You can't have a quiet lunch with the editor of Twitter. And even if you could, it would be too late.

But politics by Facebook rarely adds up to considered rational debate. It is visceral communal response. And governments are becoming scared silly by it.

Those old fashioned focus groups, a dozen people in a room, seem irrelevant next to tens of thousands of tweeters suddenly getting angry about something.

Or ridiculing something.

Mitt Romney's phrase "binders full of women" inspired its own satirical Facebook group with 12,000 members. Nick Clegg's Apology song on You Tube has had more than 2m views.

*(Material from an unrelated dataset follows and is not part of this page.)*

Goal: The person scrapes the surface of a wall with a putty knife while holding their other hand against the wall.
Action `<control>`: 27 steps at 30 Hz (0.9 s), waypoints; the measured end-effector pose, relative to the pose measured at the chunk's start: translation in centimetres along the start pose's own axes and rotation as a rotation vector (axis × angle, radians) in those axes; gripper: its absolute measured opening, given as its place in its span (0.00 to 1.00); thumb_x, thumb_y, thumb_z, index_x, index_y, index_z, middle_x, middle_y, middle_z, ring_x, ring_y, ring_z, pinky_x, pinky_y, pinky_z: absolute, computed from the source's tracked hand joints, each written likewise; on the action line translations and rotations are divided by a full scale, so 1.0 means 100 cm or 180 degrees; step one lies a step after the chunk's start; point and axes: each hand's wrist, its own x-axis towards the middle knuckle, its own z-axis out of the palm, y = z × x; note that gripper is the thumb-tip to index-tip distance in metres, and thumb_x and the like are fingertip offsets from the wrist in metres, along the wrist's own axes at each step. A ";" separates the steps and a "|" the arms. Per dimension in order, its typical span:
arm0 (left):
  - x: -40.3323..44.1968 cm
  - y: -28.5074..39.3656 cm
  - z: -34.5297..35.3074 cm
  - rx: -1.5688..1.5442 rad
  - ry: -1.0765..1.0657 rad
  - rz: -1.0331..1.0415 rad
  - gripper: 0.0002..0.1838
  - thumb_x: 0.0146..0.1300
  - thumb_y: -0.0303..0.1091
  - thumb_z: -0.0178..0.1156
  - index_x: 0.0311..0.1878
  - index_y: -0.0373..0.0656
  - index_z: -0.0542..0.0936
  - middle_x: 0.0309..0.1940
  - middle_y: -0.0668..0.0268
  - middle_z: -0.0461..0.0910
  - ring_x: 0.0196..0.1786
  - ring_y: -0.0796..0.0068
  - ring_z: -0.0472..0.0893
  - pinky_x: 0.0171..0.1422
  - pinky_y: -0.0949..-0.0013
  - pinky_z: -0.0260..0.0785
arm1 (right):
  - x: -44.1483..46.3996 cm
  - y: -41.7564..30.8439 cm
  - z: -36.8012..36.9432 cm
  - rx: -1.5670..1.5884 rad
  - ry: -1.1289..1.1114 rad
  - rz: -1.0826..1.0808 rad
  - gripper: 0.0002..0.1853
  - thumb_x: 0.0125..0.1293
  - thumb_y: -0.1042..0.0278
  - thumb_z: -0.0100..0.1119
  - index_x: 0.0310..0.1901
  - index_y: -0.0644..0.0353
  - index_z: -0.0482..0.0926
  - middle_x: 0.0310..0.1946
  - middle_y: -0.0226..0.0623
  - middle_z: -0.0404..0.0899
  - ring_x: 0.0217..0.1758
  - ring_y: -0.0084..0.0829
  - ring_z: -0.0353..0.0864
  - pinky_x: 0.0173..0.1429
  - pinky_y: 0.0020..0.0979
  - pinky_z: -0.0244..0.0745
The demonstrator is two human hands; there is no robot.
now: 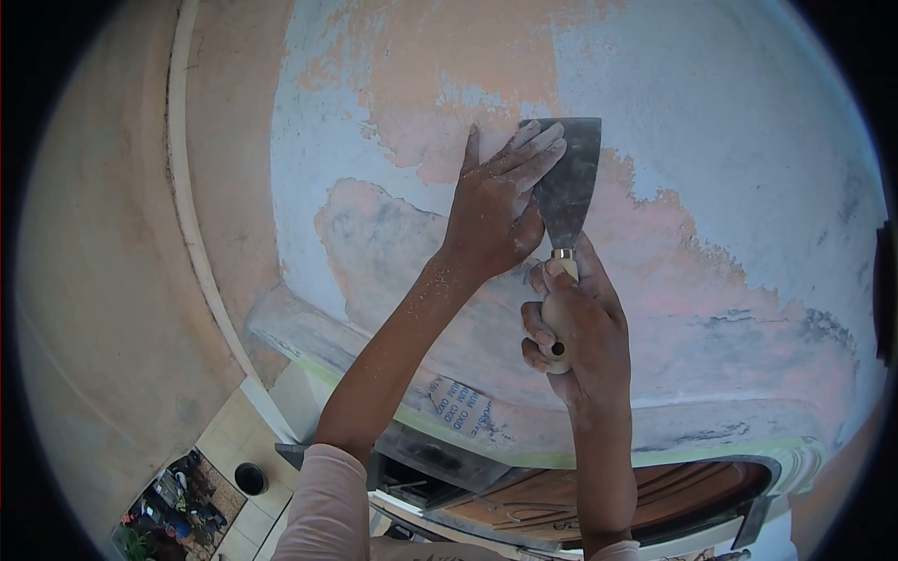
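Observation:
A wide metal scraper (572, 178) with a pale handle stands upright against the patchy wall, its broad edge at the top. My right hand (585, 323) is wrapped round the handle. My left hand (500, 201) lies against the wall beside the blade, its dusty fingers apart, with some fingertips over the blade's left part. Around both hands the wall (655, 252) shows pink, white and grey patches with ragged paint edges. White dust coats the fingers and the left wrist.
A piece of printed sandpaper (458, 405) rests on the ledge below the hands. Under the ledge are a dark frame and a brown wooden door (533, 500). At the lower left are a black bucket (251, 479), floor tiles and a cluttered patch with plants.

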 end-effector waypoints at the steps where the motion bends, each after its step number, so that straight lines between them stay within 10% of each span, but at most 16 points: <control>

Obama on Twitter Barack Obama used Twitter to announce his election victory this week

It can be clever and funny, but with politics conducted on social media, there's no Speaker in his chair, no referee, few rules. So the standards, the manners that govern behaviour in the real world don't always apply.

Want to accuse a public figure of some dreadful crime but don't have proof? Yes, you can Google the accusations in seconds. Hundreds of them.

Maybe with due process sometimes the guilty escape justice. But there's a reason the mainstream media haven't done the same.

It's not just the libel laws. There are deep professional and ethical concerns about adopting the values of the Internet, and troubling signs the mainstream is edging in that direction.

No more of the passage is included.